I'm curious as to how many IBS-C sufferers have been exposed to Cytotec (misoprostol). I used to only suffer from food allergies and chronic constipation until I was given Cytotec. Now I have IBS-C. Has anyone else experienced this? I'm wondering if Cytotec caused my IBS-C.


----------



## annie7 (Aug 16, 2002)

based on my reading and experience, i doubt it.

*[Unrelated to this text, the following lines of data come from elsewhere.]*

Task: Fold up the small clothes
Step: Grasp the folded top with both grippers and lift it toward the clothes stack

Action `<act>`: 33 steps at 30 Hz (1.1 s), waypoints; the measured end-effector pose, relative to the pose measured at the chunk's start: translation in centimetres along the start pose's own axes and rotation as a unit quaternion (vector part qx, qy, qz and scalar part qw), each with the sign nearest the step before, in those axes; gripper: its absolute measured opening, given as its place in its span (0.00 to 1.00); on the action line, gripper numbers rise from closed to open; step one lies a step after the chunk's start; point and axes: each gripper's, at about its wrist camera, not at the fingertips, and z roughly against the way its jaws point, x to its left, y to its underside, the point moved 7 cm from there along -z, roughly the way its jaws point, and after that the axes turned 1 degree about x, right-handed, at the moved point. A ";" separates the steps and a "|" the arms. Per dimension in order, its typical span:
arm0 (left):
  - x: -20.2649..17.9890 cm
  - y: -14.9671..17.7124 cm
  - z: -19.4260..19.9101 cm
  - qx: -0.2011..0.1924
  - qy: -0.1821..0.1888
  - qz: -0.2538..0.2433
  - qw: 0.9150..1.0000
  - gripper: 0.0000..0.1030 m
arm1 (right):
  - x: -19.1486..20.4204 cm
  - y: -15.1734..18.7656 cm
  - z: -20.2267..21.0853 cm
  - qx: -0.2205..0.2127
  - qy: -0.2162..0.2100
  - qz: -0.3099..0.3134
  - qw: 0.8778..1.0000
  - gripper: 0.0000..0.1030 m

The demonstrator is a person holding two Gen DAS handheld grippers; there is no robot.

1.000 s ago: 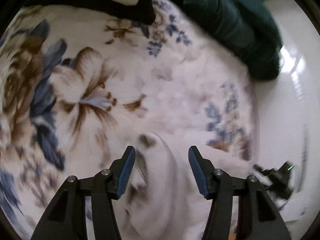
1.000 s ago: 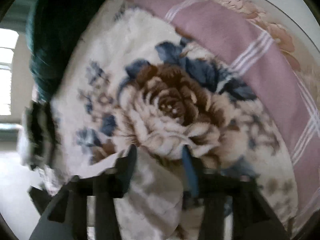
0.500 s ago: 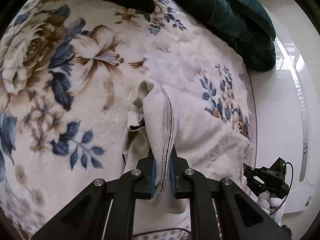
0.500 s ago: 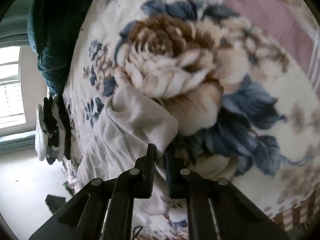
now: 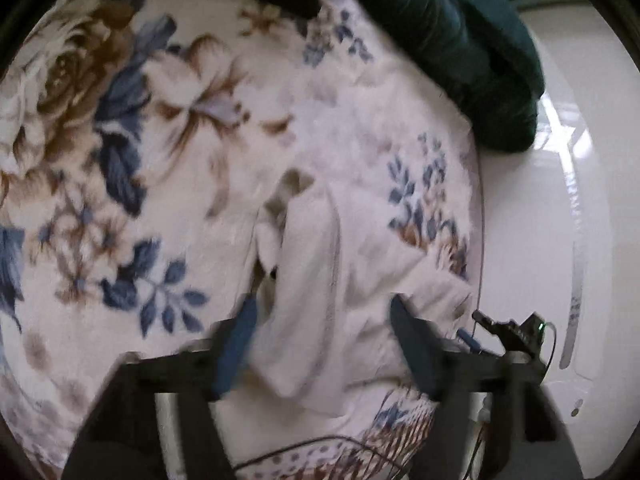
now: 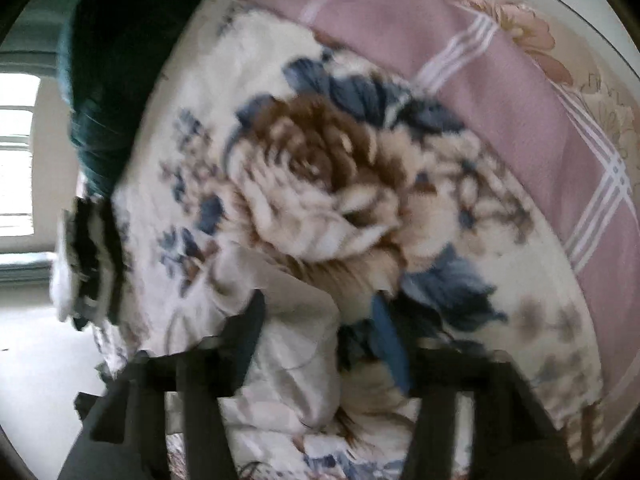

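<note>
Left gripper (image 5: 324,320): spread wide, nothing held, over cream garment (image 5: 320,280). Right gripper (image 6: 316,320): likewise wide apart, empty, above the same garment (image 6: 296,344). Garment: lay bunched on floral blanket (image 5: 120,160), near its edge. Dark green bedding (image 5: 460,40) heaped at far corner. Both views blurred.
</note>
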 end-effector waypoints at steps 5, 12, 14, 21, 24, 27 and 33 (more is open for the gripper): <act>1.3 -2.9 -2.5 -0.023 0.010 0.019 1.000 0.67 | 0.8 1.0 -2.6 0.033 -0.063 0.009 0.997 0.64; 1.6 -4.2 -7.0 -0.005 0.012 0.017 1.000 0.67 | 2.2 2.4 -7.3 0.070 -0.105 0.048 0.991 0.64; 1.2 -4.2 -6.7 -0.024 0.016 0.012 1.000 0.65 | 2.7 2.5 -7.6 0.071 -0.122 0.046 0.989 0.62; 0.0 -3.8 -3.9 -0.065 0.046 -0.003 0.997 0.22 | 5.5 3.0 -6.9 0.048 -0.132 0.048 0.989 0.18; -1.0 -4.1 -2.1 -0.072 0.061 -0.014 0.995 0.22 | 7.5 3.3 -5.3 0.036 -0.126 0.063 0.989 0.16; -1.5 -5.0 0.7 -0.085 0.076 -0.015 0.993 0.22 | 10.2 3.9 -3.8 0.027 -0.126 0.082 0.988 0.15; -1.8 -9.8 10.1 -0.135 0.075 -0.032 0.987 0.22 | 20.3 5.5 -1.9 0.015 -0.139 0.135 0.981 0.14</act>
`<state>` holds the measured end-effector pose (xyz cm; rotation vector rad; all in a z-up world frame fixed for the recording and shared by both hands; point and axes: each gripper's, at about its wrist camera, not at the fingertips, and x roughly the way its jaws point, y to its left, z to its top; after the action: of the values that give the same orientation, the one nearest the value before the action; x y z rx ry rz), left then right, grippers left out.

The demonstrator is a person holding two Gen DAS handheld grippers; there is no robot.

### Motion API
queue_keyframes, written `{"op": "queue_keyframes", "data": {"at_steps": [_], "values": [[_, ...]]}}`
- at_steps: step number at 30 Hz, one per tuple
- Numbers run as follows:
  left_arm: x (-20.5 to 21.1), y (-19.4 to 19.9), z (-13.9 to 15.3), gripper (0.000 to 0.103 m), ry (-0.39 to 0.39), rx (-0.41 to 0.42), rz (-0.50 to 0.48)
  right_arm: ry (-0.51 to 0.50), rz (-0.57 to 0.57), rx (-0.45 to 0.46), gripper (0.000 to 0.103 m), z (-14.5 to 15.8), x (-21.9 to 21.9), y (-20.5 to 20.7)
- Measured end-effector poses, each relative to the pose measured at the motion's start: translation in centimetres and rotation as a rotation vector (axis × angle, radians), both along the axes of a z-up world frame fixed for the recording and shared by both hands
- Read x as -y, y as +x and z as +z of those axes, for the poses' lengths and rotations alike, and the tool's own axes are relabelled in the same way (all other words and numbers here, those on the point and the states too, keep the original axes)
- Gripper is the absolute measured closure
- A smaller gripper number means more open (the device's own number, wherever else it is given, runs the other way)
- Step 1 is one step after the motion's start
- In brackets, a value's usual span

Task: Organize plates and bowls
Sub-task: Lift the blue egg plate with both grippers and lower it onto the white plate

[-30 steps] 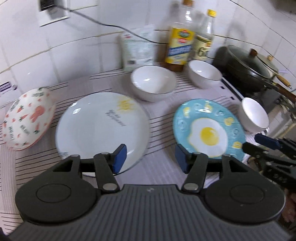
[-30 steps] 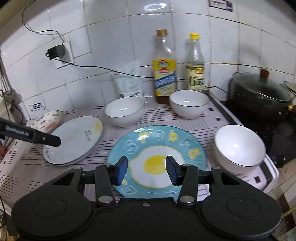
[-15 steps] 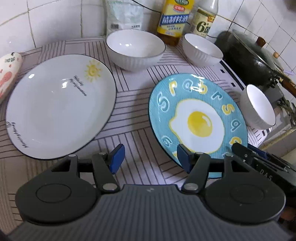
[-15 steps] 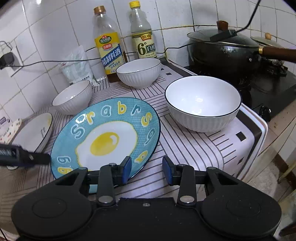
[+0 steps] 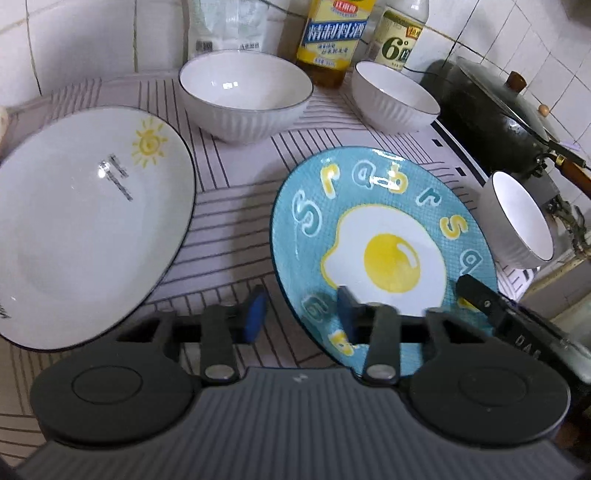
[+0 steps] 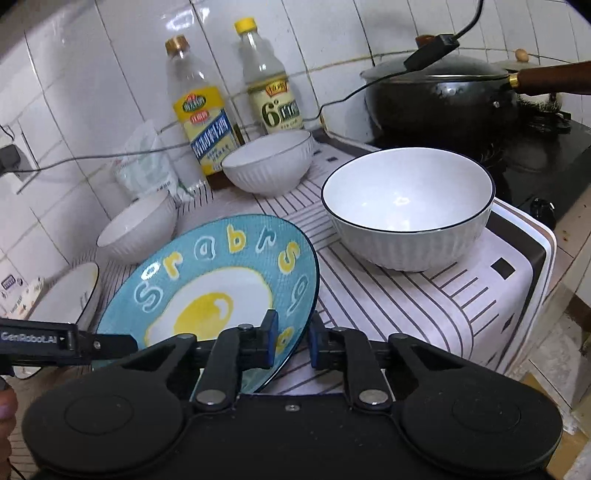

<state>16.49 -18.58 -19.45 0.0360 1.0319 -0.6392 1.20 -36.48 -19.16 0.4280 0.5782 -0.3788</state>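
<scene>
A blue plate with a fried-egg picture (image 5: 384,254) (image 6: 221,288) lies on the striped cloth. My right gripper (image 6: 293,341) stands with one jaw on each side of its near right rim; whether the pads press it I cannot tell. My left gripper (image 5: 301,314) is open, its right finger (image 5: 349,314) over the plate's near left rim. A white plate with a sun (image 5: 85,218) (image 6: 74,295) lies to the left. Three white ribbed bowls stand around: back middle (image 5: 245,96) (image 6: 138,227), back right (image 5: 395,98) (image 6: 269,162), far right (image 5: 517,218) (image 6: 406,206).
An oil bottle (image 6: 201,110) and a vinegar bottle (image 6: 269,77) stand by the tiled wall with a white bag (image 5: 229,26). A black lidded pot (image 6: 439,92) sits on the stove at right. The counter's edge (image 6: 532,273) drops off at right.
Both grippers have moved in on the blue plate. The right jaws have narrowed around its rim. The left gripper has shifted right, over the plate's near left edge.
</scene>
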Motion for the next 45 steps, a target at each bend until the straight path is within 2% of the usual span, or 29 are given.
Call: {"op": "queue_keyframes", "data": {"at_steps": [1, 2, 10, 17, 19, 24, 30, 36, 45], "values": [[0.1, 0.1, 0.0, 0.079, 0.003, -0.004, -0.001, -0.015, 0.005, 0.007, 0.084, -0.1, -0.1, -0.1], [0.2, 0.1, 0.0, 0.083, 0.000, -0.013, -0.010, -0.023, 0.008, 0.011, 0.084, -0.2, -0.2, -0.1], [0.0, 0.4, -0.2, 0.083, -0.019, -0.042, -0.001, 0.097, 0.037, 0.037, 0.084, -0.7, 1.7, 0.1], [0.1, 0.3, -0.1, 0.082, -0.014, -0.043, 0.013, 0.077, 0.031, 0.028, 0.081, -0.6, 1.1, 0.4], [0.3, 0.0, 0.2, 0.081, 0.015, -0.030, 0.015, 0.051, 0.042, 0.006, 0.081, -0.3, 0.9, 0.6], [-0.6, -0.5, 1.0, 0.080, 0.027, -0.029, 0.002, -0.027, 0.136, -0.029, 0.081, 1.3, 0.0, 0.9], [-2.4, -1.7, 2.4, 0.080, 0.017, -0.016, 0.010, -0.040, 0.209, -0.042, 0.081, 2.6, -0.7, 1.1], [-3.8, -2.3, 4.6, 0.080, 0.016, -0.020, -0.019, -0.016, 0.213, -0.021, 0.081, 4.4, -1.6, 0.3], [-7.4, -3.7, 7.5, 0.080, -0.003, 0.000, 0.024, -0.023, 0.267, 0.007, 0.081, 7.0, -3.9, 0.1]]}}
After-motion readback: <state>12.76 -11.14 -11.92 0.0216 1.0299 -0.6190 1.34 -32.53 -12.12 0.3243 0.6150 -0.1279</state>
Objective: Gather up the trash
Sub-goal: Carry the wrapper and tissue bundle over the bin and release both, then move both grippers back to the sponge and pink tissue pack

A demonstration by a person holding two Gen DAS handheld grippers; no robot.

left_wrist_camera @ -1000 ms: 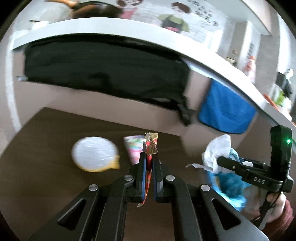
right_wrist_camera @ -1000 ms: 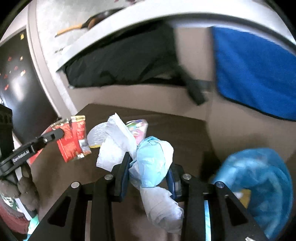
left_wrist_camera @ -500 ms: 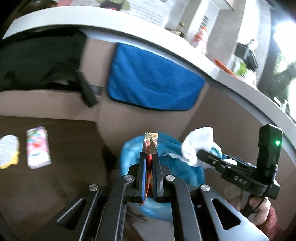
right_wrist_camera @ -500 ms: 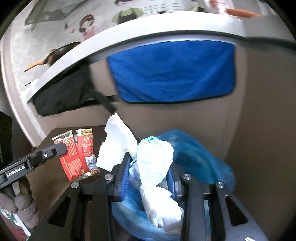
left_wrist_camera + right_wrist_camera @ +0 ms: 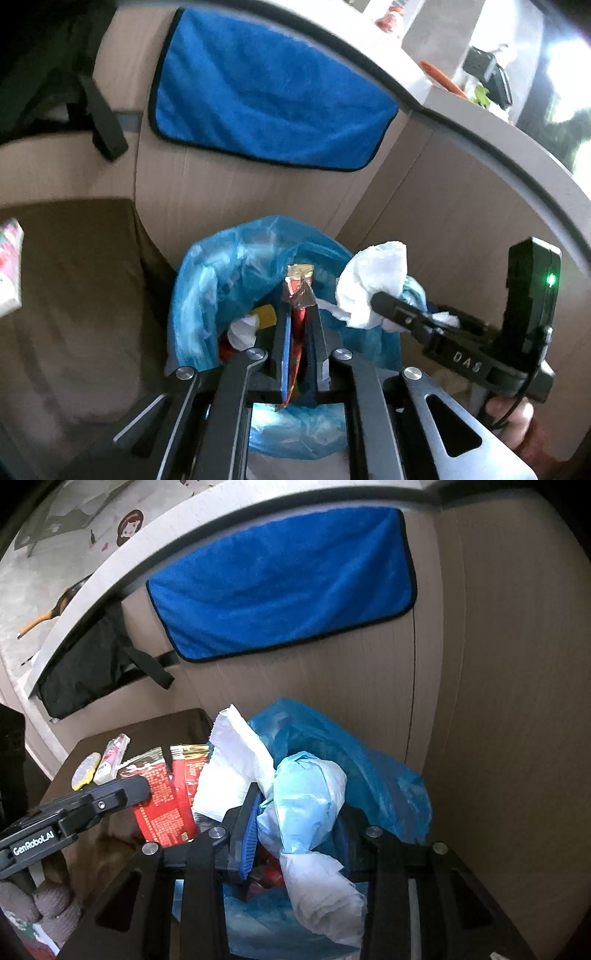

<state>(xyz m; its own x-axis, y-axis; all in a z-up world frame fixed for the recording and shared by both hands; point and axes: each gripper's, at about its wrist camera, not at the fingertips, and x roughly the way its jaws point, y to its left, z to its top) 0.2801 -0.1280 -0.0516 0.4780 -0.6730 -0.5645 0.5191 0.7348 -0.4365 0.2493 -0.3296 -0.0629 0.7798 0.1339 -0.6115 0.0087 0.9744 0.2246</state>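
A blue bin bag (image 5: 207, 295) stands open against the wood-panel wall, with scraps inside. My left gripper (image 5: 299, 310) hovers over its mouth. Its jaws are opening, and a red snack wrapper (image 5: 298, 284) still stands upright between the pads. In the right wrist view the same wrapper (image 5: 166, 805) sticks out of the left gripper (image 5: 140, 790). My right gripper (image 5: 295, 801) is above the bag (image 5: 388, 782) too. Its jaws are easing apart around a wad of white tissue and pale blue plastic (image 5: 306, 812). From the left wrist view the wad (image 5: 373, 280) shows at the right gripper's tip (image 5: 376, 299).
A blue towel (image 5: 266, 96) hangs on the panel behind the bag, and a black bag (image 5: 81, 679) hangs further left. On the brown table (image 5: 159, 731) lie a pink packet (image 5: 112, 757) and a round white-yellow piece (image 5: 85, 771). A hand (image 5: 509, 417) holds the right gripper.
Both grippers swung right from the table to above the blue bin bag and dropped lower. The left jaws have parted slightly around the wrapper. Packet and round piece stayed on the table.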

cytotec (misoprostol) is an older med that is sometimes used off-label to treat chronic constipation. a few years ago i did quite a bit of reading about it and had some recommendations from friends to try it to help with my chronic constipation so i did. and it really did help me go, since diarrhea is a possible side effect of cytotec. unfortunately for me, it stopped working but for a while there i was really going well on cytotec.

http://onlinelibrary.wiley.com/doi/10.1046/j.1365-2036.1997.00237.x/abstract

http://onlinelibrary.wiley.com/doi/10.1046/j.1365-2036.1997.00237.x/epdf

just as a note to others reading this who may want to give it a try-- this med is also used to induce abortion so it is NOT a med you'd want to be taking if pregnant or trying to become pregnant.


----------



## SickOCS (Sep 20, 2015)

Thanks for your reply, Annie7, and for sharing this study with me. I read the whole study article--very interesting, even though the study has an extremely small participant pool (n=18). The only long-term (4-weeks+) results reported, though, were on the 8 participants who continued Cytotec treatment long-term (4 weeks+). There is no mention of any long-term effects that may have been experienced by participants who discontinued Cytotec use.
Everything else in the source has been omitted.